Preliminary reports indicated that three persons were on board the plane and all three died, said Paul Schlamm, a spokesman for the National Transportation Safety Board.

The plane, a dual-engine Piper PA-30, was heading from White Plains, N.Y., to Pinehurst, N.C., authorities said. It was registered in Greenwich, Conn.

Air traffic controllers at Patuxent River Naval Air Station in Southern Maryland, about 35 miles southwest of the crash scene, had the plane on radar screens at 9:36 a.m. when they saw it descend rapidly, said John Romer, a base spokesman. Radio contact was also lost at that time.

The base notified authorities, who found debris scattered over a wide area at the muddy scene about six miles north of the Cambridge-Dorchester Airport.

The plane didn’t strike any buildings and there was no fire, said Greg Shipley, a Maryland State Police spokesman.

Snap Johnson, an employee at Cambridge-Dorchester Airport, said a thunderstorm rolled through the area at the same time the plane went down.

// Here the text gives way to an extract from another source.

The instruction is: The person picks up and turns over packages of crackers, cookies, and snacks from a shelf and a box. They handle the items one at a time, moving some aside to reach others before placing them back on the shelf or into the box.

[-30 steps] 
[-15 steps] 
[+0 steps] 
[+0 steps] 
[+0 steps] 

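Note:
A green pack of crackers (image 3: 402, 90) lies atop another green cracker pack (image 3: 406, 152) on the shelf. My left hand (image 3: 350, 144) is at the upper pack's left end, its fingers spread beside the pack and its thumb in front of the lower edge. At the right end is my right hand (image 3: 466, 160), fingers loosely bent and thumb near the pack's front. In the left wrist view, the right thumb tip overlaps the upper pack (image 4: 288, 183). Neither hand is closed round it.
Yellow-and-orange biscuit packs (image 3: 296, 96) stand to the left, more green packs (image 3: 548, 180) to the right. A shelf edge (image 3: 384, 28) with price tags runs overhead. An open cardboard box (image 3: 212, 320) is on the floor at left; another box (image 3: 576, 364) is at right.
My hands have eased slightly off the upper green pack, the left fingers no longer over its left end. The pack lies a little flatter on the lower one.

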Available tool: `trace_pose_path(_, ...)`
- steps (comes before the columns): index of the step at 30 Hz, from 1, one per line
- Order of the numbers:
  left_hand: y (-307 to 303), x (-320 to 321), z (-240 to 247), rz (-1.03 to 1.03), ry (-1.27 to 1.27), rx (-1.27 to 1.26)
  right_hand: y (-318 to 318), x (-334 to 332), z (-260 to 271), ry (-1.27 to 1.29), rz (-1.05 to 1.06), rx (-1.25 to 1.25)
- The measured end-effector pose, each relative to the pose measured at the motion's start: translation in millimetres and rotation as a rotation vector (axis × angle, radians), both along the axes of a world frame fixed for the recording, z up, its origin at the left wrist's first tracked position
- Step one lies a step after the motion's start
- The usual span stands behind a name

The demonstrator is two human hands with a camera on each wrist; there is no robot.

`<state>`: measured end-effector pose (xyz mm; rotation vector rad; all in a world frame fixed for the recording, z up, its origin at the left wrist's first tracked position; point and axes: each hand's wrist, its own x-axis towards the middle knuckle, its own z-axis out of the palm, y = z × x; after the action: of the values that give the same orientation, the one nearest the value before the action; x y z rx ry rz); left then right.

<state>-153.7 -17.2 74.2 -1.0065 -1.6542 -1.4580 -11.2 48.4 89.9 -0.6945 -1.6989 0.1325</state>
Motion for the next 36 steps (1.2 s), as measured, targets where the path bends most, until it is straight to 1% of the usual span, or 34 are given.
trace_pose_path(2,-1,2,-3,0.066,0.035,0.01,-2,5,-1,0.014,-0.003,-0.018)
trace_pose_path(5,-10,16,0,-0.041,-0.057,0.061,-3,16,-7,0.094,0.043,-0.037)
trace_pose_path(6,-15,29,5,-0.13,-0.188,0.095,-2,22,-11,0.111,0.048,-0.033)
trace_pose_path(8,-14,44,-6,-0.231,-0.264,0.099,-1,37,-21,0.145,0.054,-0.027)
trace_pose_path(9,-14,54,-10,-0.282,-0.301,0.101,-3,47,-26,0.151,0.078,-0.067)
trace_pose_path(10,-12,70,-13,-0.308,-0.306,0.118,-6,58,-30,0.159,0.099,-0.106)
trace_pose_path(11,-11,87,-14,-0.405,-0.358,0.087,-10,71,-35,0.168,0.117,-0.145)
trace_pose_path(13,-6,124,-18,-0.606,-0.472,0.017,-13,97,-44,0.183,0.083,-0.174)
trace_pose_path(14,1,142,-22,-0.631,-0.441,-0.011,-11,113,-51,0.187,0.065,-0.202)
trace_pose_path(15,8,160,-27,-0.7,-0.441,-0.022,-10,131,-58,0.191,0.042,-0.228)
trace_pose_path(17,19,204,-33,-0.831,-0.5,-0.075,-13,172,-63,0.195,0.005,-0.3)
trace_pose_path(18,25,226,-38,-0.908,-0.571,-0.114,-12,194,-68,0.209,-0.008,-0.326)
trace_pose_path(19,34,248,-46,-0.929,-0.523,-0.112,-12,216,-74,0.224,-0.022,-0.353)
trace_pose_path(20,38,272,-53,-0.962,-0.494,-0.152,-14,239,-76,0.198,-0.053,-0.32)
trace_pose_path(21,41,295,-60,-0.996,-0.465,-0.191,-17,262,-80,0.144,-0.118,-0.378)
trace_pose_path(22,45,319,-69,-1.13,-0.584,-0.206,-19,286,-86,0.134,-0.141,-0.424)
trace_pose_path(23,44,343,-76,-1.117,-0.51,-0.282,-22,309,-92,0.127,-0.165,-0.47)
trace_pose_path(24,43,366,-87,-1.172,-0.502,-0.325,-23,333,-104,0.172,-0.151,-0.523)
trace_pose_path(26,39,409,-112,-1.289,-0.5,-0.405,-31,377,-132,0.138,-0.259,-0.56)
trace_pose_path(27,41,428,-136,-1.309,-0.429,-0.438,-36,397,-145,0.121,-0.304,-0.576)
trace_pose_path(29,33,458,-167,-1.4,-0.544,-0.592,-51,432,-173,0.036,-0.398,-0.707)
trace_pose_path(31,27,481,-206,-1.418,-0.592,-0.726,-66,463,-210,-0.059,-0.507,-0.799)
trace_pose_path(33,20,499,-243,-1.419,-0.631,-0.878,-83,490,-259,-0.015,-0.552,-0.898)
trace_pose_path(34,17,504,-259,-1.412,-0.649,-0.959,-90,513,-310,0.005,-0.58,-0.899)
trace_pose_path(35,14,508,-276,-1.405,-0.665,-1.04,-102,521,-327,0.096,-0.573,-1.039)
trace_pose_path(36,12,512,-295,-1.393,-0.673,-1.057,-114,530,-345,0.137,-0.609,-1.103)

Mother-to-be arrested in Web sex ad case

A seven-months-pregnant woman has been accused of soliciting money for sex in an advertisement on a popular Web site — with her husband acting as her pimp.

Diana Cornwell, 34, and her husband, Jesse, 32, each face prostitution charges, Anne Arundel County police said.

“She advertised that she was pregnant and married,” and she did so with her husband’s knowledge, said Cpl. Sara Schriver, a police spokeswoman. “I have not heard of this before.”

According to police, Mrs. Cornwell posted an ad on craigslist.org, an Internet classified ad service, in which she offered sex for $300. An undercover officer made an appointment, and Mr. Cornwell greeted the officer at the door of their Pasadena home. Mr. Cornwell knew the officer was there for sex with his wife, police said.

It was not clear how long the ad had been posted on the site. Mrs. Cornwell had not been arrested previously.

Mrs. Cornwell was charged with prostitution, scheduling an act of prostitution and operating a house of prostitution. Her husband was charged with the latter two offenses.